◆ What to work on ◆
The lines to copy from the listing below are those that contain the string "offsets".

═════ Information supplied

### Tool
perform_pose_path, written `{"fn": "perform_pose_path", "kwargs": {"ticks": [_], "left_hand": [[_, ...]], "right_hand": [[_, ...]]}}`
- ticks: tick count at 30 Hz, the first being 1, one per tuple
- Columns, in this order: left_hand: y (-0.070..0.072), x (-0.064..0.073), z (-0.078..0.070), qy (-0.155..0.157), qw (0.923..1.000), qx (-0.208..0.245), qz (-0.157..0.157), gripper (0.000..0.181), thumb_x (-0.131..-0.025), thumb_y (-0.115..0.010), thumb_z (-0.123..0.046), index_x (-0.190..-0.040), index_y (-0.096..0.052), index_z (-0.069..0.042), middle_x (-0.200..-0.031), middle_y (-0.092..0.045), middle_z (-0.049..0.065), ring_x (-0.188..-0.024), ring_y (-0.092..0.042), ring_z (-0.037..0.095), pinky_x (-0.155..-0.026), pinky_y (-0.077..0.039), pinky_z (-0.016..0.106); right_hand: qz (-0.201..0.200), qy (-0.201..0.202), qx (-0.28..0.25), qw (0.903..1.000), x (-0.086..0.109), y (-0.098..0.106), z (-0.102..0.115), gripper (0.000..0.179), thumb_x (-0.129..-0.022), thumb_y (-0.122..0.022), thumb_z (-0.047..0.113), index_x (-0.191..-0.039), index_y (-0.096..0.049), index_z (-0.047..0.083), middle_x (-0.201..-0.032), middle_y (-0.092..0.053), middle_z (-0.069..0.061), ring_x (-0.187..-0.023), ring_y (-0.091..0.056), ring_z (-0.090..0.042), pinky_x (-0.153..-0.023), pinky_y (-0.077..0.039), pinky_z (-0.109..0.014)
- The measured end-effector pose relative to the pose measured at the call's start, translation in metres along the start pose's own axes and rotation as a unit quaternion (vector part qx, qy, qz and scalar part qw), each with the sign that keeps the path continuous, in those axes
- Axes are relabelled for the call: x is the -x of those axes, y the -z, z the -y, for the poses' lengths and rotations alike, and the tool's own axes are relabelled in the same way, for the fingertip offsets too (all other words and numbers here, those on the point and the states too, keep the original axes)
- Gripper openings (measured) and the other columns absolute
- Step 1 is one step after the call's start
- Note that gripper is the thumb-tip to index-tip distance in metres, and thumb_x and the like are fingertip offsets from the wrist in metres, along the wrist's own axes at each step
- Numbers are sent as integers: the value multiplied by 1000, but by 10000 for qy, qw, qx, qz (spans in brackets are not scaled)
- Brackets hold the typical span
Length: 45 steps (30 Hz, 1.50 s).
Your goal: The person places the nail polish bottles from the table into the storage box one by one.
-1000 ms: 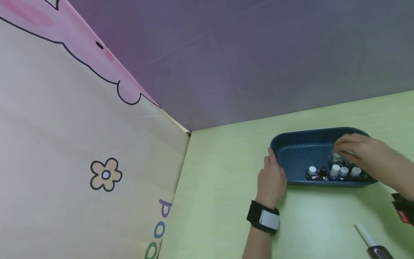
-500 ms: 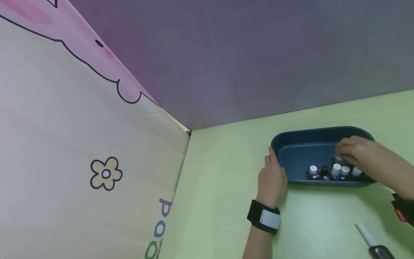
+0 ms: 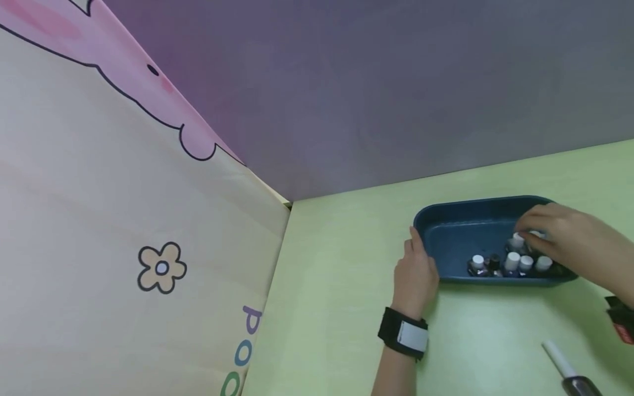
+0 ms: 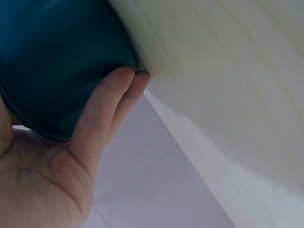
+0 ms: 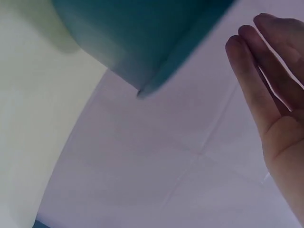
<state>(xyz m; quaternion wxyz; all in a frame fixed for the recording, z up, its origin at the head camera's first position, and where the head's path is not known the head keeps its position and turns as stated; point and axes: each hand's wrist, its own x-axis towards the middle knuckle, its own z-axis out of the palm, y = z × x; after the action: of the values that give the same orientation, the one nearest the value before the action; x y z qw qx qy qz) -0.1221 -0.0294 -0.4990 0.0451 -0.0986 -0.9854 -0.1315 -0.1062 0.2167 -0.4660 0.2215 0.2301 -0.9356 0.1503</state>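
Note:
A dark blue tray (image 3: 465, 217) lies on the pale green table, with several nail polish bottles inside. My left hand (image 3: 415, 278) holds the tray's near left corner; its fingers (image 4: 102, 104) run along the outside of the end wall in the left wrist view. Over the tray's right part is my right hand (image 3: 557, 228), thumb and forefinger parted, fingertips right at a white-capped nail polish bottle (image 3: 517, 240). Another white cap shows through the gap between them. In the right wrist view the other fingers (image 5: 244, 71) extend beside the tray, holding nothing.
A row of bottles (image 3: 512, 261), mostly white-capped, stands along the tray's near wall. One nail polish bottle with a long white cap (image 3: 559, 360) lies on the table near the front right. A grey wall (image 3: 396, 99) rises behind, a printed panel (image 3: 208, 231) at left.
My right hand lowered a nail polish bottle into the tray. Its fingers have since parted and lifted slightly, so more of the white cap shows. My left hand has stayed at the corner.

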Motion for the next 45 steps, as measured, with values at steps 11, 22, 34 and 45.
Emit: {"fn": "perform_pose_path", "kwargs": {"ticks": [11, 22, 34, 45], "left_hand": [[-4, 1, 1, 75, 9999, -59, 96, 67, -100, -58, -21, -157, -26, -6, -132, -57, 4, -45, -37, 7, -44, -31, 19], [-5, -1, 1, -79, 9994, -331, -83, 66, -99, -58, -23, -155, -29, -5, -129, -58, 4, -44, -36, 7, -42, -30, 19], [-3, 0, 1, -70, 9996, -273, -43, 67, -100, -58, -23, -156, -27, -5, -129, -58, 4, -44, -35, 7, -42, -30, 19], [-3, -2, 0, -13, 9997, -243, 6, 67, -100, -58, -23, -156, -27, -6, -130, -58, 4, -44, -36, 7, -43, -30, 19]], "right_hand": [[-80, -392, -21, 9992, 12, 5, 17, 14, -73, -79, -5, -83, -70, -3, -73, -62, -5, -57, -59, -18, -49, -50, -31], [-144, -272, -114, 9995, 28, 8, 28, 89, -89, -9, 73, -75, -70, 9, -66, -57, 8, -51, -51, -6, -46, -45, -27], [1981, -918, -313, 9754, 33, 9, 37, 15, -75, -83, 11, -76, -67, 9, -66, -58, 9, -57, -50, -3, -52, -47, -24], [4228, -1169, -1160, 8912, 41, -17, 38, 16, -81, -80, 24, -88, -70, 13, -59, -56, 8, -54, -48, -8, -52, -40, -24]]}}
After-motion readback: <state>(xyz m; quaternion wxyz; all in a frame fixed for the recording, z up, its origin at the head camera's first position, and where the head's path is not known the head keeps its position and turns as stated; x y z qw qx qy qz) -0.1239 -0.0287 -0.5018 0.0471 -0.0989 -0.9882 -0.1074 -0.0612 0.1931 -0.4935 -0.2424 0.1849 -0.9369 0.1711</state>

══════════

◆ Answer to this problem ◆
- Axes are relabelled for the call: x is the -x of those axes, y the -z, z the -y, for the poses' lengths and rotations alike, and the tool's own axes are relabelled in the same way, for the fingertip offsets too (all other words and numbers here, those on the point and the states too, keep the original axes)
- Note that gripper is the thumb-tip to index-tip distance in metres, and thumb_x and the like are fingertip offsets from the wrist in metres, along the wrist's own axes at each step

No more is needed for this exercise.